__TASK DESCRIPTION__. Reproduce the data exactly and drop any pictures it holds.

__THE DATA__.
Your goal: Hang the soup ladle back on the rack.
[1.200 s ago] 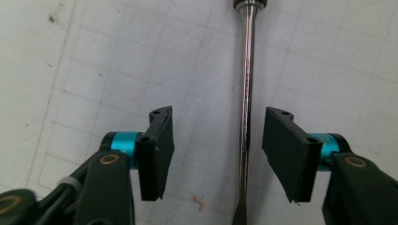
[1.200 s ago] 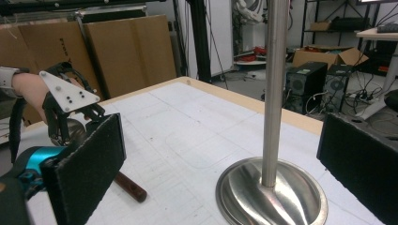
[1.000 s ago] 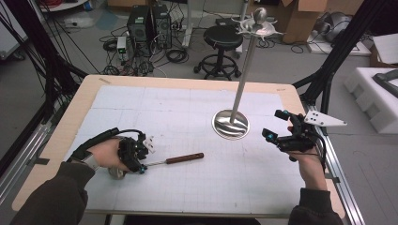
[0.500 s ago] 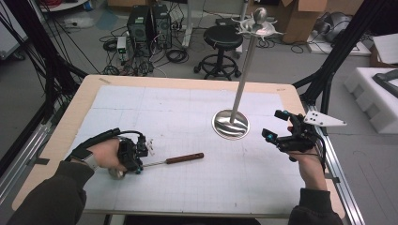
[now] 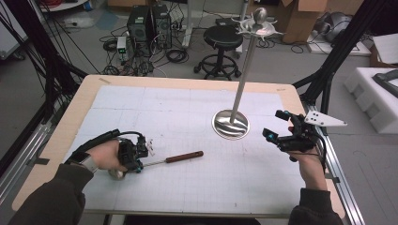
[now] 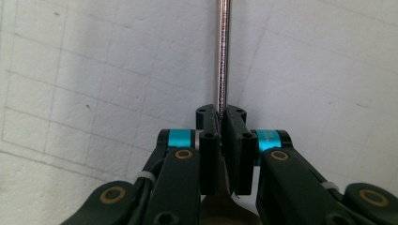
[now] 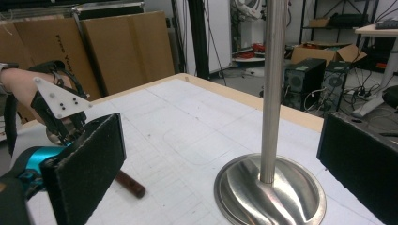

__ANSWER FOR THE TASK__.
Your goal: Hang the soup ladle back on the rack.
[1.200 s ago] 
[1.200 s ago] 
[1.000 s ago] 
[0.500 s ago] 
[now] 
[now] 
[now] 

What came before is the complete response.